What is needed:
Locate the string "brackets" throughout the material and copy every line in which it occurs.

Available data:
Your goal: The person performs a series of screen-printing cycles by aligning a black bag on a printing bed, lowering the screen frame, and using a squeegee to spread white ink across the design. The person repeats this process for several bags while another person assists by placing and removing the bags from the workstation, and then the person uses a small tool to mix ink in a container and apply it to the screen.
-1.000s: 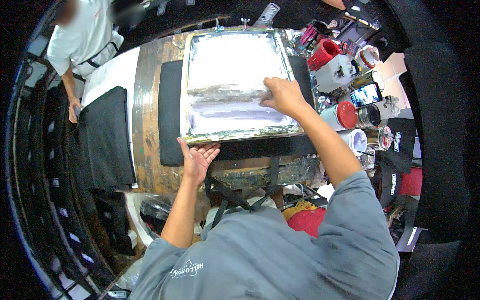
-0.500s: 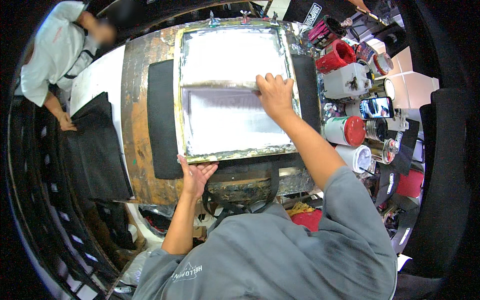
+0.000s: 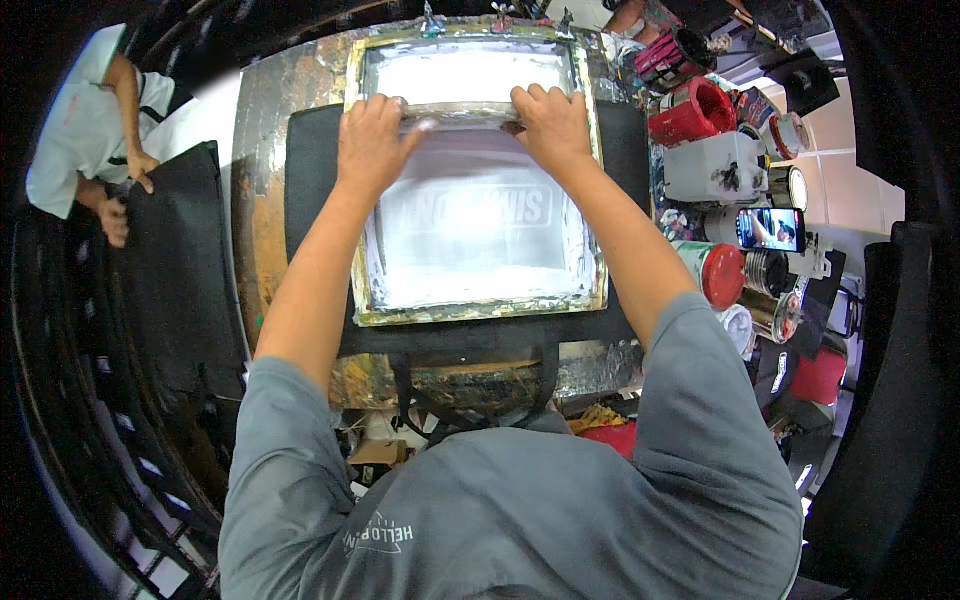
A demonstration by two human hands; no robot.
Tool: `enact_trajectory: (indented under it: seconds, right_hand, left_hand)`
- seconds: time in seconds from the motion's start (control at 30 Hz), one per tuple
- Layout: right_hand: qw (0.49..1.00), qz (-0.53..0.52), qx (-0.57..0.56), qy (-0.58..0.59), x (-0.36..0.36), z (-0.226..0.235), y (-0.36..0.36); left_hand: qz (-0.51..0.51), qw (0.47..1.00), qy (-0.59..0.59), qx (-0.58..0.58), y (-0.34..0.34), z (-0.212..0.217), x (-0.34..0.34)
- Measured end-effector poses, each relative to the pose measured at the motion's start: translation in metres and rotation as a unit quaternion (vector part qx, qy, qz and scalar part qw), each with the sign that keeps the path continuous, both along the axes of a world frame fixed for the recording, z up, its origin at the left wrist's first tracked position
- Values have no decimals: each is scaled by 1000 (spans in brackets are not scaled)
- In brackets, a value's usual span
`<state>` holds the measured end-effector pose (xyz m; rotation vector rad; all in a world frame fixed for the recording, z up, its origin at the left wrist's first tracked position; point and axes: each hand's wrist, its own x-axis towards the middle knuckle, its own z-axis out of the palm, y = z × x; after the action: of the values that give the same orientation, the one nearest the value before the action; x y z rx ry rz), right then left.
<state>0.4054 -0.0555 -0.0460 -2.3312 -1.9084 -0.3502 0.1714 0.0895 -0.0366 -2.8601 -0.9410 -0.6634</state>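
A framed printing screen coated in white ink lies flat over a black fabric piece on a paint-stained work table. Across the far part of the screen runs a squeegee. My left hand grips its left end and my right hand grips its right end. Both arms are stretched forward over the screen. A pale mirrored design shows faintly in the mesh below my hands.
Red-lidded ink tubs, a white box, cans and a phone with a lit screen crowd the right side. On the left, another person in a white shirt handles black fabric. Black straps hang off the table's near edge.
My left hand left the screen's near edge and joined the squeegee. My right hand pushed the squeegee from the near part of the screen to the far part.
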Motion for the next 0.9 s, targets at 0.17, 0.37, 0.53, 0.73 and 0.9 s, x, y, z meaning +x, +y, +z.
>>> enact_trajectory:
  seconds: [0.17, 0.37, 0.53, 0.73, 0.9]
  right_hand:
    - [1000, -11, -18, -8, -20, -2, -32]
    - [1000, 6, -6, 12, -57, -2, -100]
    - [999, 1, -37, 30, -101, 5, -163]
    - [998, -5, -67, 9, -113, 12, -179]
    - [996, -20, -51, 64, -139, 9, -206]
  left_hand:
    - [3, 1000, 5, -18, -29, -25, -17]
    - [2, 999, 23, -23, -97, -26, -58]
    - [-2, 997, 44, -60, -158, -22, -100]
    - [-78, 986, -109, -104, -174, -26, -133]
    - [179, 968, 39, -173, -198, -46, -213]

Result:
- Values have no decimals: each is scaled by 1000 (spans in brackets are not scaled)
- In brackets, a value's usual span

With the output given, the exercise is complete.